Im a huge asus fan. always have liked their ROG stuff and i have owned most of their ROG boards. I had this mac g5 case laying around and thought i'd make use of it instead of wasting money buying a case. thought it would give me something to do as well. i've seen alot of these mac mods but everyone always just cuts a hole in the back and slides in a mobo tray and calls it a day. not good enough for me. i want mine to look like it came that way...AND i dont want it to scream MAC when you look at it. how am i gonna do that you say?....

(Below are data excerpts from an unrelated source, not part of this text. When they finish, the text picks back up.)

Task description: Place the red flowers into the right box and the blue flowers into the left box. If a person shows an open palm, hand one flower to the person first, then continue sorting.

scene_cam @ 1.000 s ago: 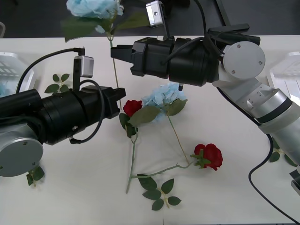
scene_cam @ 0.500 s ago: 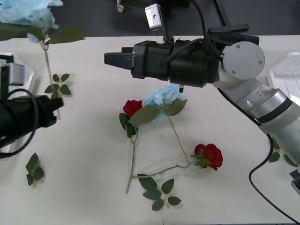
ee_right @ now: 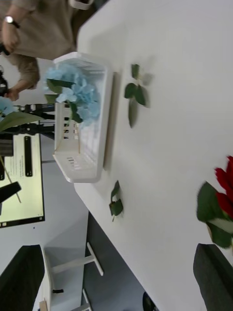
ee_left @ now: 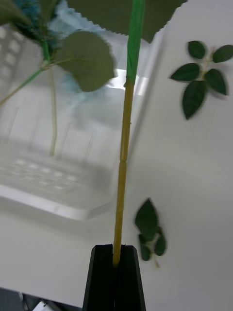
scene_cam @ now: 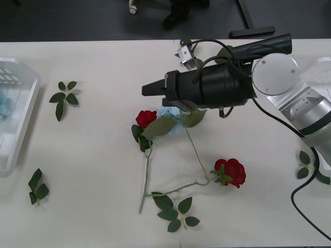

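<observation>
Black fingers, left gripper (ee_left: 115, 277): pressed together on the thin tan stem (ee_left: 122, 160) of a blue flower, which we log as held just over the left box (ee_left: 73, 204). A blue hydrangea head (ee_right: 80, 97) already lies inside that tray.

Black fingers, right gripper (scene_cam: 146, 90): set apart, holding nothing, hovering over the middle of the surface (scene_cam: 103, 155) beside the remaining pile.

Items still unsorted, mid-surface:
- one blue flower (scene_cam: 173, 113), partly under the right gripper, its broad leaves overlapping a rose;
- red rose (scene_cam: 146, 118), touching that leaf;
- red rose (scene_cam: 231, 171), nearer the robot, its stem crossing the blue flower's stem.

Loose leaf sprigs (scene_cam: 64, 96) lie scattered; not task items.

Risks we judge from here:
- The grip is at the very end of a long stem, so the heavy head can swing; released too soon, it may fall across the tray's rim and tip out onto the surface.
- The stems in the pile cross and the leaves overlap, so a pick by the right gripper could drag a second flower along, or put a rose in the wrong tray.
- A grasp on a leaf in place of a stem would likely slip.
</observation>
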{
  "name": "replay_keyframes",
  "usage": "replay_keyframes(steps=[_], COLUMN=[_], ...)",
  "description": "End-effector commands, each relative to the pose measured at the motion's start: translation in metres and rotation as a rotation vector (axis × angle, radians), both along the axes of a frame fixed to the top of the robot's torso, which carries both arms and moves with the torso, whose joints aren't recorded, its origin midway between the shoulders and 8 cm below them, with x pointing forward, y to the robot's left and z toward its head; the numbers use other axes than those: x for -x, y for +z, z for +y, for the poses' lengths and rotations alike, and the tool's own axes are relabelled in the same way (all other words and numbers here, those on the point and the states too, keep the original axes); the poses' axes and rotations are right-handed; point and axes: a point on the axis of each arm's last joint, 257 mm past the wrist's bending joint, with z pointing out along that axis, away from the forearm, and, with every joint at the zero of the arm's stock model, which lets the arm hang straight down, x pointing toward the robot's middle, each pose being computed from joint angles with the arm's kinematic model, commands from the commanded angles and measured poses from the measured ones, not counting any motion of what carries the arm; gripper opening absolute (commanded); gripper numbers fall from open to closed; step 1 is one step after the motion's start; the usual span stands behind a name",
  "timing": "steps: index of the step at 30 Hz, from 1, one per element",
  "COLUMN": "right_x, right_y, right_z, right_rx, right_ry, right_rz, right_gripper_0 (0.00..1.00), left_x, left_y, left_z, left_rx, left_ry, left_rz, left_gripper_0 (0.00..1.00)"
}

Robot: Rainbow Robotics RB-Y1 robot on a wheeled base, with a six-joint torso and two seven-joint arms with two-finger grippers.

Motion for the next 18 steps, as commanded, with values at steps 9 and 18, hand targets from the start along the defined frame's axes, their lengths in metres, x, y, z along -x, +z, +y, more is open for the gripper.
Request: replay_keyframes(steps=[9, 18], right_x=[0.082, 0.113], right_y=[-0.05, -0.081], right_z=[-0.086, -0.124], right_rx=[0.124, 0.093], right_ry=[-0.356, -0.652], right_rz=[0.416, 0.647], right_gripper_0=[0.89, 0.93], left_x=[0.046, 0.045], left_y=[-0.033, -0.05], left_z=[0.149, 0.179], left_rx=[-0.386, -0.509], left_ry=[0.174, 0.203], left_rz=[0.211, 0.247], left_gripper_0=[0.0, 0.07])
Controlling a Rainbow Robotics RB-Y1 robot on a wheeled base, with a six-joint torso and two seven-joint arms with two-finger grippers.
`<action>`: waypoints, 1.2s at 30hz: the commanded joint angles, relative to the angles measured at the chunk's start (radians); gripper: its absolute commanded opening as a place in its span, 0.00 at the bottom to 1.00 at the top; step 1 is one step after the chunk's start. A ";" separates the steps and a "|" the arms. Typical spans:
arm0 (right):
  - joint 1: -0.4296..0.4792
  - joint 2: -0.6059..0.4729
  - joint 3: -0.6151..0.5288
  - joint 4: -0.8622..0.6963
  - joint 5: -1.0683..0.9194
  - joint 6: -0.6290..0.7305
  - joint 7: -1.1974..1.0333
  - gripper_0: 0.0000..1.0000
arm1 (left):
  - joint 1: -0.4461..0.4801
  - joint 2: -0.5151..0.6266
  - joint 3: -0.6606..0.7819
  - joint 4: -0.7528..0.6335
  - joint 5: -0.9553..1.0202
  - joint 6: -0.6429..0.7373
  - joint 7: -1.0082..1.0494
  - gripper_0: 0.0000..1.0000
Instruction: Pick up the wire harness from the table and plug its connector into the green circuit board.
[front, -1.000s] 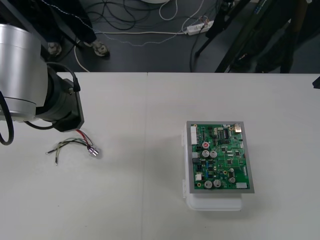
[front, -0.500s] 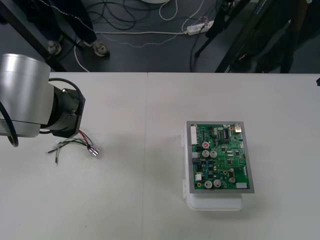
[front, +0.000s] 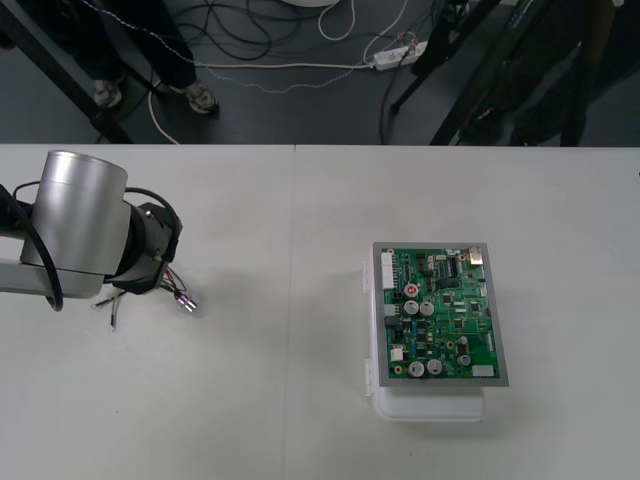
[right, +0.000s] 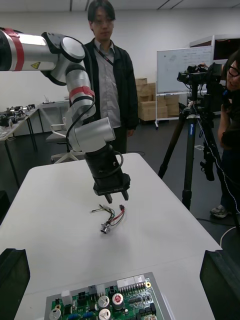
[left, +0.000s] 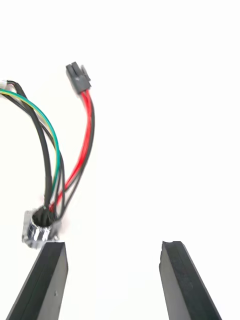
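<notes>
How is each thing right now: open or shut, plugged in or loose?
Wire harness, loose on the table, not held.
Plug, free, not in the board.
Circuit board, flat on its white base, harness not plugged in.
Left end effector, open, hanging above the harness.
Right end effector, open, holding nothing.

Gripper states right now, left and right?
Left gripper: open, empty, by the harness.
Right gripper: open, empty.

A lab, judging by floor cables (front: 280, 67), a power strip (front: 397, 55) and tripod legs (front: 468, 85)
</notes>
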 joint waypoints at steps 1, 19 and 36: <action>0.025 -0.047 -0.031 -0.002 -0.031 -0.004 -0.035 1.00 | 0.040 -0.046 0.000 0.013 0.012 0.027 -0.162 0.56; 0.070 -0.124 -0.026 0.009 -0.066 -0.004 -0.069 1.00 | 0.201 -0.178 0.063 0.160 0.045 -0.083 -0.171 0.96; 0.104 -0.130 -0.040 0.023 -0.088 -0.004 -0.061 1.00 | 0.264 -0.268 0.073 0.215 0.044 -0.071 -0.152 0.96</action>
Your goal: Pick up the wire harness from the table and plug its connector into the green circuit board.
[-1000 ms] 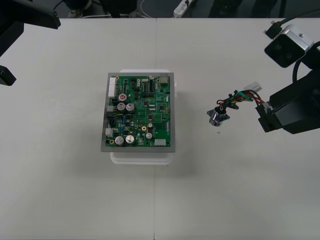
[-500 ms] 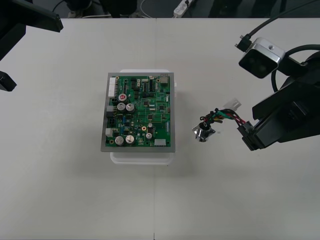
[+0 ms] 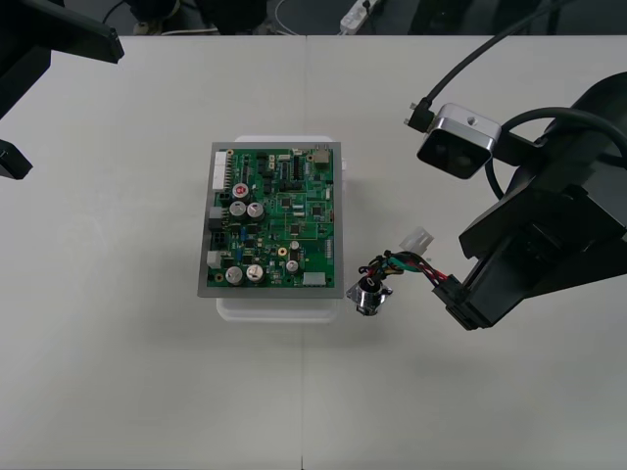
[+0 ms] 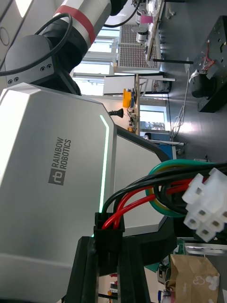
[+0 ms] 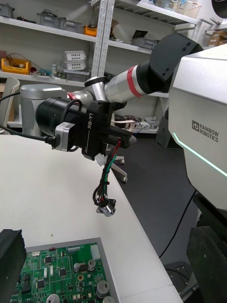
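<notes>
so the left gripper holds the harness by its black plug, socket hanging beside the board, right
No, the right gripper holds the harness by its black plug, as the front view shows; the socket does hang beside the board.

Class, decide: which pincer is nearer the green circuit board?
Right. The right pincer holds the wire harness beside the right edge of the green circuit board; the left pincer sits far off at the left edge of the table.
</notes>
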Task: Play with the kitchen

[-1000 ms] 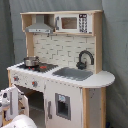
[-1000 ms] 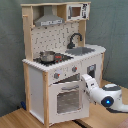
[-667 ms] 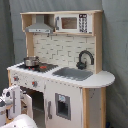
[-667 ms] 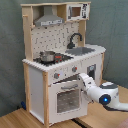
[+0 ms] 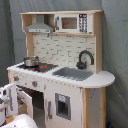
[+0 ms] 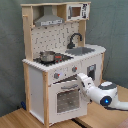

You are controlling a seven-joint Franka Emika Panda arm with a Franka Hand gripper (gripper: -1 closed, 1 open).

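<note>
The kitchen [image 5: 60,65] stands upright against a grey backdrop in both exterior views, its grey hood [image 5: 40,26] and microwave panel [image 5: 75,23] up top, the black faucet [image 5: 85,59] over the sink [image 5: 74,73], and a small metal pot [image 6: 48,56] sitting on the stovetop [image 6: 55,59]. In the second exterior view the arm reaches in from the second exterior view's right, and the hand [image 6: 80,80] sits right at the top edge of the windowed oven door [image 6: 64,97], just under the knobs [image 6: 56,76]. Whether it is spread, pressed together or pinching the door handle cannot be told; the white wrist body hides the tips. In the first exterior view the oven door [image 5: 26,102] looks swung partly open at the first exterior view's lower left, with part of the arm [image 5: 9,100] beside it. As a judgement, the play is in an early-to-middle stage: the oven door seems to be the thing in hand and is only partway open, while the pot, the knobs, the faucet and the lower cabinet door [image 5: 62,106] sit apparently untouched. Much remains open-ended, since the task names no fixed end state.
</note>
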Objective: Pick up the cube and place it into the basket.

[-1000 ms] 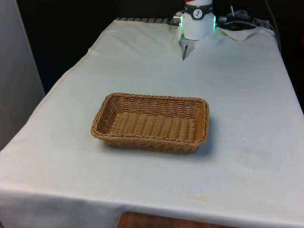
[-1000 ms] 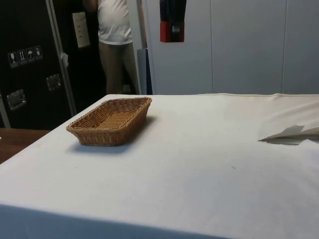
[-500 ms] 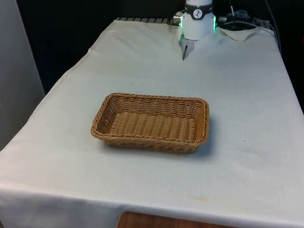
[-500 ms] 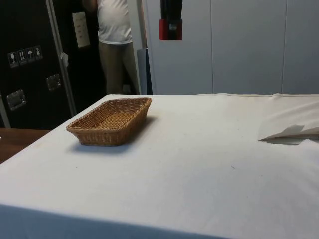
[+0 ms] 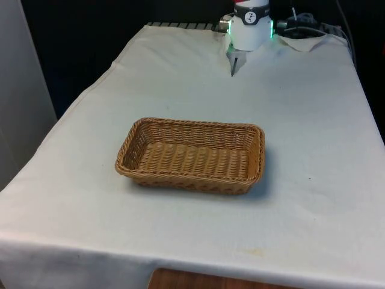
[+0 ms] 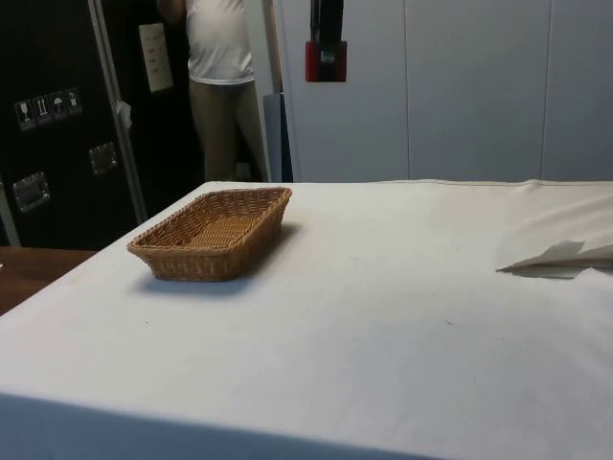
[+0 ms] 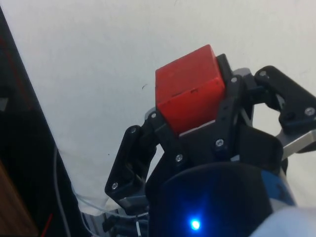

the first challenge is the rear panel. like i said, i dont just want to cut a big ass hole in the back and slide in a mountainmods mobo tray and call it a day. i want it to look like it came from the factory to support the hardware im putting in it. luckily i have 2 g5 cases......... so i took them apart and used 2 front panels. the case is made of 2 L shaped pieces that make up 4 of the 6 sides. with little modification you can use 2 front/top L shaped pieces so thats what i did. after i got that together i lined up the back panel for the mobo and cards then cut it out of the case. problem... theres a slot where the dvd used to be. solution.... fill it in with scrap cut from the rear panel. crap... another problem, the side panel is held on by a locking mechanism in which the latch assembly is mounted in the rear of the case. solution... skin graft the mechanism into the new rear panel. i fabricated a motherboard tray from an old antec tower parts i had laying around. cut some sheet aluminum to use for the front panel to mount dual 140mm fans for airflow. case will be split into sections... 1 for drives and psu, one for cards, and one for cpu and ram. more on this later. psu will be mounted up top like usual. dvd drive will be mounted in factory apple style but im fabricating a bracket to mount the hard drives(2) right above the dvd drive. 

i bet at this point if you havent already skipped to the pictures your dying to see some pretty soon so here you go....


this wont do....







notice the 2 fronts...


















stock back VS Fits modified front...










hardware!





heres where im at as of now....


----------



## Fitseries3 (Feb 23, 2012)

Build specs....

Asus Maximus III Formula
Intel i5 655k
Asus 6950 2gb DCuII
OCZ ZT650 psu
WD 640gb blue
WD 1tb green


im looking into airbrushing one side of the case to have the asus rog logo ripping through the side. of course.... the inner section of the case(top, bottom, front, back) will be black and the outter shell will be white. should look pretty sick.


----------



## erixx (Feb 23, 2012)

Nice!

But is the mac case strong? I have seen them handles destroyed in shops.


----------



## Fitseries3 (Feb 23, 2012)

erixx said:


> Nice!
> 
> But is the mac case strong? I have seen them handles destroyed in shops.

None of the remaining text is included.